Aiden is 16 years old and carrying a large Slurpee that matches her hair, which is also the color of blue raspberry. She is on a break from her summer job at the Hot Topic at the Broadway Mall in Hicksville, Long Island. She has shopped at Hot Topic since she was 12 and today is wearing a Pierce the Veil T-shirt, backpack covered in pins, and pair of Deadpool-branded black basketball shorts. Her phone case is a giant gummy orange cat. She is distinctly less intimidating than the photographs I’ve seen of past Hot Topic employees. I ask her how the store has changed in her lifetime.
“We sell cute stuff now,” she says. “We sell Pokémon. When I shopped at Hot Topic a while ago, only a certain kind of person would shop there: people who were goth or emo. Now, there’s no specific group I can pinpoint.” She says that women in their 50s will sometimes come in to find Disney merchandise. “There’s something literally for everyone, no matter your age, gender, sexuality. We even have stuff referring to LGBT things, which is a big thing, because lots of companies are afraid to sell that or promote that. At Hot Topic, we accept you no matter who you are. You can be yourself here.”

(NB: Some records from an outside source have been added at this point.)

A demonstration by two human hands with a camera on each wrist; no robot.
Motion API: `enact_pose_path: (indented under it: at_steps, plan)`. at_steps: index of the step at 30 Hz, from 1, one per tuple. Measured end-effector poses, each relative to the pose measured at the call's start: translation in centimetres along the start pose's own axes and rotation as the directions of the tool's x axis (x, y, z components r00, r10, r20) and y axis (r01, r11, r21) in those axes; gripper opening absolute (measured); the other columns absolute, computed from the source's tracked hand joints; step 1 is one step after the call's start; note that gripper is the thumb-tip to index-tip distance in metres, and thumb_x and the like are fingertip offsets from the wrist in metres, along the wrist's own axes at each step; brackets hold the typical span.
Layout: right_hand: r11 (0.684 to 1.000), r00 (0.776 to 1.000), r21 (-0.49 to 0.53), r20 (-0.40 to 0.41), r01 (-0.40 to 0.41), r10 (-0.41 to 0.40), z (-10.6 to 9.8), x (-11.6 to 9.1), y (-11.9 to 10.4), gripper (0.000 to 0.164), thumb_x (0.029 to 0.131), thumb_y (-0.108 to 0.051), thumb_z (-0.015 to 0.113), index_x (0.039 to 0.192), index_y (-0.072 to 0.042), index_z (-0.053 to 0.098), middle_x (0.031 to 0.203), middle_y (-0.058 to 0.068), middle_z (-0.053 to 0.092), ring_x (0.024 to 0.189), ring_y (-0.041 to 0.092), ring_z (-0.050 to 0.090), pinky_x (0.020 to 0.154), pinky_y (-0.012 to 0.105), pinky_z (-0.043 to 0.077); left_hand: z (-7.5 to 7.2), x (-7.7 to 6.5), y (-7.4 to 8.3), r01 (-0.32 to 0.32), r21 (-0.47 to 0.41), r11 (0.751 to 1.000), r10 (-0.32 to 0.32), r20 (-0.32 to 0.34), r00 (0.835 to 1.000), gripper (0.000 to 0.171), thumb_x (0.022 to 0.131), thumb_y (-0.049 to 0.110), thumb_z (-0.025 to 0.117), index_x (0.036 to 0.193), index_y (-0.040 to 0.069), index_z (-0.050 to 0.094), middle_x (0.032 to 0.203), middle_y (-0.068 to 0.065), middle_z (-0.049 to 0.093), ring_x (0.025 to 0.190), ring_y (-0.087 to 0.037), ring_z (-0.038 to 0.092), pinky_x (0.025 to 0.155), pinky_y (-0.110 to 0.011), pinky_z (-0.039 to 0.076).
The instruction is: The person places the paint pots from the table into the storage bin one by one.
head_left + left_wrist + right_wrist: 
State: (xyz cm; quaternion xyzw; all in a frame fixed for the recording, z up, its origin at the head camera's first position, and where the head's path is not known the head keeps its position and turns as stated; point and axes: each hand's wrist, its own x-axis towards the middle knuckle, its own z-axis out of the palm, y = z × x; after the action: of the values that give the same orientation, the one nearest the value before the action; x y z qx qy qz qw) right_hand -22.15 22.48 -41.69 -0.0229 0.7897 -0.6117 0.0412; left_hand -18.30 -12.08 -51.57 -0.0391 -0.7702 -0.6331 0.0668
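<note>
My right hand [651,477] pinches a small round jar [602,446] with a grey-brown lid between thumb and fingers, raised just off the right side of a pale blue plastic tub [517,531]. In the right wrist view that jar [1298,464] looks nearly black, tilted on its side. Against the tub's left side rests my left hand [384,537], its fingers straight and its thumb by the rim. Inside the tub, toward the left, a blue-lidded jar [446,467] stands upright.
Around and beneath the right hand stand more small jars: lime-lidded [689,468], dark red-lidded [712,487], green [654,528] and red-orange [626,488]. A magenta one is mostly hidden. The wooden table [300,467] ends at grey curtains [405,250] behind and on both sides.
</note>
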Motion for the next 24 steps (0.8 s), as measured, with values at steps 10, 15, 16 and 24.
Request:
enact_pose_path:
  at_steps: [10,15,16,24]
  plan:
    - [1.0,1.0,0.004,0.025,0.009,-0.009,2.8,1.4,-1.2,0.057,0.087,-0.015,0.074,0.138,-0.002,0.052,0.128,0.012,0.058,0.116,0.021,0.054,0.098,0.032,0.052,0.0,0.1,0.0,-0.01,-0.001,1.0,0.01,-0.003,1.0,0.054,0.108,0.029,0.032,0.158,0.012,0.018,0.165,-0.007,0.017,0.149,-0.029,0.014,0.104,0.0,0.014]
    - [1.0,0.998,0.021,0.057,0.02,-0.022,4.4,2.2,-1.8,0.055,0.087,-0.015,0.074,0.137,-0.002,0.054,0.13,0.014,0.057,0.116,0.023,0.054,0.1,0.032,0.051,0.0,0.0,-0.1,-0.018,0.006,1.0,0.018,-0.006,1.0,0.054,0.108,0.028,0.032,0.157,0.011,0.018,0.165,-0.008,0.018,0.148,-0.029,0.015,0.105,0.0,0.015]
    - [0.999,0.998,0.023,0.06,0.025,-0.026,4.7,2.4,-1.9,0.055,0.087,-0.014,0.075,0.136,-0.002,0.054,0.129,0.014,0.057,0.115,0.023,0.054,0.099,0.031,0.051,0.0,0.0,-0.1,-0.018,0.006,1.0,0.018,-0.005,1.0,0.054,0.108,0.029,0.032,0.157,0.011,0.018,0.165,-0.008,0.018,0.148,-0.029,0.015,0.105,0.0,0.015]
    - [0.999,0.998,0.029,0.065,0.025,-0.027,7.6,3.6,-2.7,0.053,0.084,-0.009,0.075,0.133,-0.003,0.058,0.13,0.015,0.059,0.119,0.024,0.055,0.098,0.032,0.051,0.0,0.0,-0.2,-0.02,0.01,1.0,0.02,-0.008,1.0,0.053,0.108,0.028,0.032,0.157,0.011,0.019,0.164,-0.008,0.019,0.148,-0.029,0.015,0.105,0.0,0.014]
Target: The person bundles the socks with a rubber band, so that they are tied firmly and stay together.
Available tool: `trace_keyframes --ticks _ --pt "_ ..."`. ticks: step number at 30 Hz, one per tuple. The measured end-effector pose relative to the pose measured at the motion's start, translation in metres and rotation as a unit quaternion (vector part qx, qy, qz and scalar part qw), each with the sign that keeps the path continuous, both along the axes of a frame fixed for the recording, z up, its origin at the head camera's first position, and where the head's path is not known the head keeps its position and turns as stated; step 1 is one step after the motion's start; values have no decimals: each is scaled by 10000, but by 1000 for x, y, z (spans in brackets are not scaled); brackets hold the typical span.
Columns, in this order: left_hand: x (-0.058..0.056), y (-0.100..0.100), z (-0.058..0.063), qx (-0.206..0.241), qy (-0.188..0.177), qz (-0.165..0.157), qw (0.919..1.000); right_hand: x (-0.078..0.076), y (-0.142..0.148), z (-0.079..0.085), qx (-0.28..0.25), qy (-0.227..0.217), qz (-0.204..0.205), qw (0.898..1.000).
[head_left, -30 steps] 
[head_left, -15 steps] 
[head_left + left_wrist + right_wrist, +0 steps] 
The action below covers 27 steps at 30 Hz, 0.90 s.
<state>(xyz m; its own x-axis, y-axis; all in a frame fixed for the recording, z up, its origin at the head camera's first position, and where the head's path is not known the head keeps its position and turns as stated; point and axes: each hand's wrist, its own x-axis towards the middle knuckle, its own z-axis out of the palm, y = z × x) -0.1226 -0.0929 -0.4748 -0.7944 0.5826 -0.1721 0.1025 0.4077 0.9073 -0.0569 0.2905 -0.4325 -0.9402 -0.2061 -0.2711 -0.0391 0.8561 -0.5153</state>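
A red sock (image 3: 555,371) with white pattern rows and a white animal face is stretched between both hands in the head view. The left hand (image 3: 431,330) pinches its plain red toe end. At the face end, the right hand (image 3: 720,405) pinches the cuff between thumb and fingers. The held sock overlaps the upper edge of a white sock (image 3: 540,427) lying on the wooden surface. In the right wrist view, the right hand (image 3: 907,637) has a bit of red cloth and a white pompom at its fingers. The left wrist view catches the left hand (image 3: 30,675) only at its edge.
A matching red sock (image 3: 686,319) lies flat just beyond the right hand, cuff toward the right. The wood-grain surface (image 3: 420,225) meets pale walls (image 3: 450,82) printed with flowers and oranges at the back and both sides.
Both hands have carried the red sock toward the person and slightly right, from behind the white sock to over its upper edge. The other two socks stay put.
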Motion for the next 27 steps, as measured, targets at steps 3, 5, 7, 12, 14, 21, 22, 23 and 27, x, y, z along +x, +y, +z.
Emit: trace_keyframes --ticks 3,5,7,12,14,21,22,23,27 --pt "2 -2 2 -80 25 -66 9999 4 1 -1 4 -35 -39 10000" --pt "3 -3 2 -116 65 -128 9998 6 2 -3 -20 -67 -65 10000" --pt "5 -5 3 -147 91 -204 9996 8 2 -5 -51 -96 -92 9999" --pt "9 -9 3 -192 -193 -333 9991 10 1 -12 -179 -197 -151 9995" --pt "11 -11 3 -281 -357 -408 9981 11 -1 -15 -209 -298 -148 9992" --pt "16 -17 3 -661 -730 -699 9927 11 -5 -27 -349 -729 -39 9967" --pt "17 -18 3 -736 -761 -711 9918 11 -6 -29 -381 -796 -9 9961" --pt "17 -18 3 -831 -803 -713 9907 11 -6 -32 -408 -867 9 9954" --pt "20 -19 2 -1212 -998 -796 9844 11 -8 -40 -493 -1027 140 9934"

Whereas first-generation Hot Topic fans might have identified as emo or alternative, the shoppers I speak with at the Broadway Mall feel pretty “meh” about labels. “My friends like calling me emo because of my hair. So I’m like, ‘Ok, I’m emo, I guess,’” says Alex, who is 19. Jack,16, says she only “kind of” identifies as alternative. “I’m not a standout-ish person, though my hair might say otherwise. We just go to Hot Topic to relax and be ourselves,” she explains. (Her hair is dyed Manic Panic Arctic Fox, which she has been buying for years at Hot Topic.)

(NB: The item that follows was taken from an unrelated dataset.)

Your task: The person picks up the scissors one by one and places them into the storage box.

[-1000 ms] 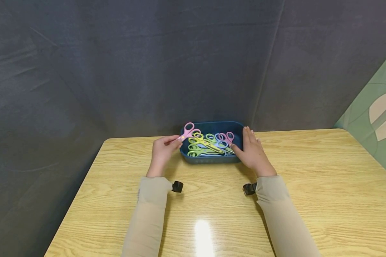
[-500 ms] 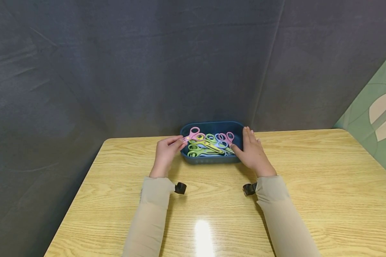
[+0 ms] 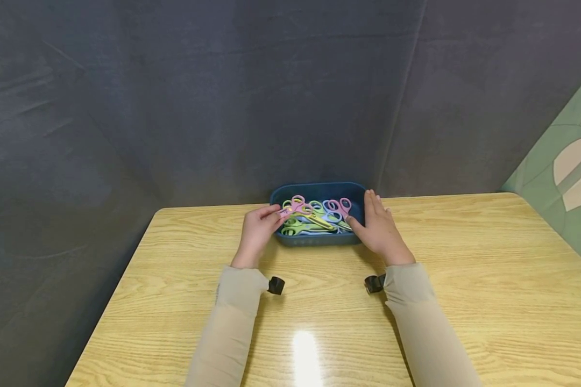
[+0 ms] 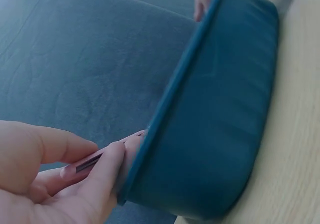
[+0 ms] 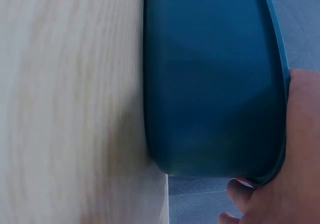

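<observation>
My left hand (image 3: 257,228) pinches a pair of pink scissors (image 3: 297,204) by the blade end. Its pink handle loops sit over the pile in a dark blue plastic bin (image 3: 314,241). In the left wrist view, finger and thumb hold the scissors (image 4: 89,161) beside the bin's rim. Inside the bin lie several scissors with green (image 3: 292,228), yellow (image 3: 319,220), blue (image 3: 333,216) and pink handles (image 3: 345,204). My right hand (image 3: 382,231) holds the bin's right end, thumb over the rim and fingers along the outside.
The bin stands at the back edge of a wooden table (image 3: 319,312), against a dark grey cloth (image 3: 271,107). A green leaf-patterned surface (image 3: 571,161) is at the far right. Black wrist cameras (image 3: 276,285) stick out from both sleeves.
My left hand has moved right and slightly down, bringing the pink scissors lower over the pile in the bin. My right hand has stayed at the bin's right end.
</observation>
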`<action>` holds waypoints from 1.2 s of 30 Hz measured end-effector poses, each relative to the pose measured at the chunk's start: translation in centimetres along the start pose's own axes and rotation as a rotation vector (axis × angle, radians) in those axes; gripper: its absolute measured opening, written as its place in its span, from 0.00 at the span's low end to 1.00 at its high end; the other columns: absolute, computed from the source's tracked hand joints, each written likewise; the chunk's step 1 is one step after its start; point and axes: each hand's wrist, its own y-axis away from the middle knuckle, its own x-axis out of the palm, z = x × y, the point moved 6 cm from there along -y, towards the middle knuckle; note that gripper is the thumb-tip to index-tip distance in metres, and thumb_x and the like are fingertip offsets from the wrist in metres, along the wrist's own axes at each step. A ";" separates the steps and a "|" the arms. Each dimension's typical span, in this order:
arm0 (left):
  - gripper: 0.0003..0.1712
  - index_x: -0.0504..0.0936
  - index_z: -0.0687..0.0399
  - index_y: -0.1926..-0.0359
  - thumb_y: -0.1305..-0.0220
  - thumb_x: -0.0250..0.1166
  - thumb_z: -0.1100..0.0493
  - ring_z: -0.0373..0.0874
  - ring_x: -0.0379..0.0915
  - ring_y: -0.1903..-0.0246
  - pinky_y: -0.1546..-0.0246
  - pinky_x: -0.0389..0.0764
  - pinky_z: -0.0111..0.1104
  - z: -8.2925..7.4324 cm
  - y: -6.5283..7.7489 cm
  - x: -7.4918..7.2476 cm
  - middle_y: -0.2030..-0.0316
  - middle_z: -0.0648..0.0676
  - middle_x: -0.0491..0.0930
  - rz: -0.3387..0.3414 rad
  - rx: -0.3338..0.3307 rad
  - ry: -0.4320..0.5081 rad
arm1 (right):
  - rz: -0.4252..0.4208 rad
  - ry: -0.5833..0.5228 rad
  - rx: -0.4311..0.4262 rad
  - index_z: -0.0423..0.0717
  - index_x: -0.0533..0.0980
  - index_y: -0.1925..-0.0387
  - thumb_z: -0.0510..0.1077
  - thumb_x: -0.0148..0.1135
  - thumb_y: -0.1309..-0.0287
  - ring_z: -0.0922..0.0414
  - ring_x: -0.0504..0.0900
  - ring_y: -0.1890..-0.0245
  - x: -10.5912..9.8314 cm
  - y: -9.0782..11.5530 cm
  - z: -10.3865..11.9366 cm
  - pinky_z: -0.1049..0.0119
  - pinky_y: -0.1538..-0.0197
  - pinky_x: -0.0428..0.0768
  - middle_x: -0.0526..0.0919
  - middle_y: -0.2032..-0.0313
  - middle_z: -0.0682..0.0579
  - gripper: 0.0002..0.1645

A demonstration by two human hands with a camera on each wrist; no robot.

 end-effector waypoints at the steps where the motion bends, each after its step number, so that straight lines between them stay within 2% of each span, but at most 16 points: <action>1: 0.19 0.76 0.77 0.39 0.27 0.54 0.72 0.56 0.82 0.46 0.49 0.81 0.30 0.0 0.0 0.1 0.42 0.72 0.77 -0.002 0.017 -0.031 | -0.001 0.001 -0.001 0.30 0.37 0.22 0.57 0.50 0.26 0.36 0.37 0.21 0.0 0.0 0.0 0.38 0.25 0.38 0.38 0.21 0.33 0.52; 5: 0.18 0.79 0.76 0.42 0.28 0.56 0.70 0.55 0.83 0.49 0.51 0.82 0.32 -0.3 0.1 0.2 0.47 0.71 0.81 -0.020 0.111 -0.198 | -0.002 0.003 -0.004 0.29 0.37 0.22 0.57 0.50 0.26 0.35 0.38 0.22 -0.1 0.0 0.0 0.37 0.25 0.38 0.38 0.21 0.33 0.52; 9: 0.16 0.83 0.71 0.45 0.29 0.61 0.67 0.53 0.84 0.50 0.51 0.83 0.39 -0.7 0.3 0.4 0.49 0.66 0.84 -0.068 0.227 -0.431 | 0.000 0.003 -0.008 0.29 0.38 0.22 0.57 0.50 0.26 0.35 0.37 0.22 -0.1 -0.1 0.0 0.37 0.25 0.38 0.38 0.21 0.32 0.52; 12: 0.15 0.85 0.68 0.46 0.29 0.63 0.64 0.49 0.82 0.58 0.58 0.83 0.39 -0.9 0.5 0.7 0.54 0.62 0.86 -0.082 0.290 -0.557 | 0.003 0.005 -0.007 0.29 0.37 0.22 0.57 0.50 0.26 0.35 0.37 0.22 0.0 -0.1 0.0 0.37 0.25 0.38 0.37 0.21 0.33 0.52; 16: 0.14 0.86 0.67 0.47 0.29 0.65 0.64 0.46 0.77 0.67 0.67 0.80 0.35 -1.0 0.8 1.2 0.60 0.60 0.87 -0.076 0.336 -0.655 | 0.005 0.006 -0.008 0.29 0.37 0.22 0.57 0.49 0.26 0.35 0.37 0.22 0.1 -0.2 0.0 0.37 0.25 0.38 0.37 0.21 0.32 0.52; 23: 0.09 0.89 0.65 0.55 0.32 0.67 0.65 0.46 0.80 0.67 0.64 0.83 0.38 -1.2 1.2 1.9 0.62 0.59 0.88 -0.081 0.435 -0.784 | -0.001 0.010 -0.007 0.29 0.38 0.22 0.58 0.49 0.26 0.36 0.38 0.22 0.2 -0.2 -0.1 0.37 0.25 0.38 0.38 0.21 0.33 0.52; 29: 0.09 0.89 0.64 0.54 0.30 0.66 0.64 0.48 0.84 0.64 0.61 0.84 0.40 -1.4 1.7 2.7 0.60 0.59 0.88 -0.051 0.447 -0.905 | -0.004 0.005 -0.006 0.29 0.38 0.22 0.57 0.50 0.26 0.36 0.38 0.22 0.2 -0.3 -0.1 0.37 0.25 0.38 0.38 0.21 0.33 0.52; 36: 0.09 0.89 0.61 0.53 0.30 0.65 0.64 0.53 0.87 0.62 0.61 0.85 0.44 -1.6 2.2 3.6 0.59 0.59 0.89 -0.041 0.510 -1.046 | -0.001 0.011 -0.005 0.29 0.38 0.22 0.57 0.50 0.26 0.36 0.37 0.21 0.1 -0.1 -0.1 0.38 0.24 0.38 0.38 0.21 0.33 0.52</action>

Paula, who also has dyed hair (violent yellow), heard about Hot Topic years ago, before she moved to the States from Ecuador. She is 22 and goes to Hot Topic mainly to buy septum rings. In Ecuador, it was well known, she says, that Hot Topic was the best place to buy band T-shirts and piercings in the US.
The shoppers I meet are all young (12-24) and nearly all Latinx. Many parts of Latin America have well-established emo scenes, which sprung up after NAFTA helped spread the subculture south in 1994. Hot Topic is, in many ways, an island of that emo 90s subculture in the contemporary US.
Hot Topic’s association with 90s fashion is another reason for its particular relevance in 2017. Chokers, checkerboard prints, and studs have become popular on the runways in the past two years. Inspired partly by Vetements, 2017 has also been the year of gothic-print music merch. Justin Bieber’s “Purpose” tour hoodies, for example, would not look out of place in a Hot Topic. “People definitely associate us with 90s fashion,” agrees Levitt. “We also represent the subversive, the anarchistic, the left of center,” she adds, in reference to Hot Topic’s popularity among emerging designers.
Many of those young designers coming of age in 2017 grew up shopping at Hot Topic in the late 1990s and early 2000s. Patric DiCaprio, who co-founded the rising New York label Vaquera, has frequently referenced Hot Topic when discussing his inspirations. Vaquera’s most recent collection included neck ties that immediately communicated suburban mall goth. But his fondness for the brand has as much to do with its politics as its punk visuals.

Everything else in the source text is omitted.